Terence Alan Milligan, dit Spike (1918 – 2002) a été désigné par un sondage de la BBC en 1999 comme « la personne la plus drôle des 1000 dernières années. » Musicien de jazz, scénariste de pièces pour la radio, écrivain, il publia sept tomes de ses mémoires de guerre. La pièce montée par Tim Caroll s’inspire de plusieurs d’entre eux : « Adolf Hitler, mon rôle dans sa chute » ; « Monty, son rôle dans ma victoire » et  « Mussolini, son rôle dans ma chute ». Il demanda que sur sa tombe l’on inscrivît : « je vous avais bien dit que j’étais malade ! »

Autant dire qu’il n’y a ni fait d’armes ni héroïsme dans la guerre de Spike.
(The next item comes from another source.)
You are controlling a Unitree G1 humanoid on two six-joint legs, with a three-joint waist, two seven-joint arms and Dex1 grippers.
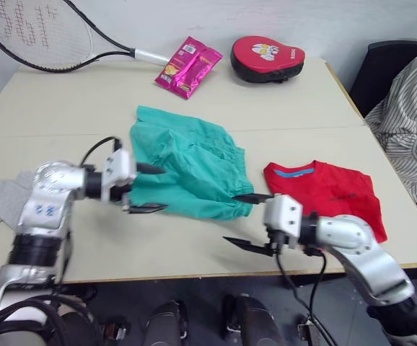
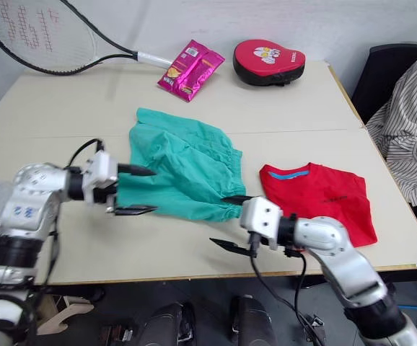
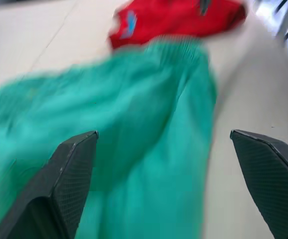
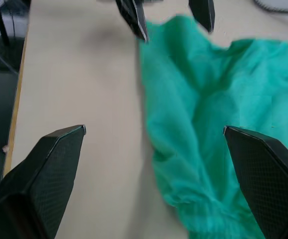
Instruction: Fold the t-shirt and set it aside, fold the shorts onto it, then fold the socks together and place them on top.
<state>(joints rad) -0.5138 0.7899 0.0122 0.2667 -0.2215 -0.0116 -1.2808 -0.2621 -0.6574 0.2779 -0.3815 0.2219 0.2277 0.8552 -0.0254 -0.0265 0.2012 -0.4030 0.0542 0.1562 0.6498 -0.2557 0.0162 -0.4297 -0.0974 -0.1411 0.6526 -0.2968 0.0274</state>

Affecté à un régiment d’artillerie, il est piètre soldat, et de Dunkerque à  Dieppe, puis de l’Afrique du Nord à l’Italie, sa terreur des canons ne fait que croître jusqu’à ce qu’il termine sa guerre en 1944, classé psychonévropathique dans un camp de réhabilitation près de Naples. Sa contribution à la défaite d’Hitler, c’est de ne s’être jamais laissé impressionner par l’idéologie nazie. Avec un groupe de copains, ils forment un orchestre de jazz et pratiquent entre eux un humour déjanté sur lequel la guerre n’a pas de prise.

Jouée par cinq acteurs remarquables, dont un débutant, Sholto Morgan, dans le rôle de Spike, la pièce est menée tambour battant, avec des chansons, des effets scéniques, des moments d’une irrésistible drôlerie, et d’autres nostalgiques ou tragiques comme cette scène où Spike communique par téléphone avec un soldat pendant un bombardement jusqu’à ce que le silence, définitif, s’établisse au bout de la ligne.

Comme le dit la présentation de la pièce, « haute comédie et tragédie entrent en collision à mesure que nous suivons Spike et son quartet de jazz, à la dérive sur la marée des grands événements historiques. Pour utiliser les mots de Milligan lui-même, la pièce fusionne joyeusement la comédie, la chanson et la danse – montrant comment l’humour, la musique et la camaraderie permirent à un groupe d’infortunés jeunes gens de prévaloir contre la puissance de la machine de guerre nazie ».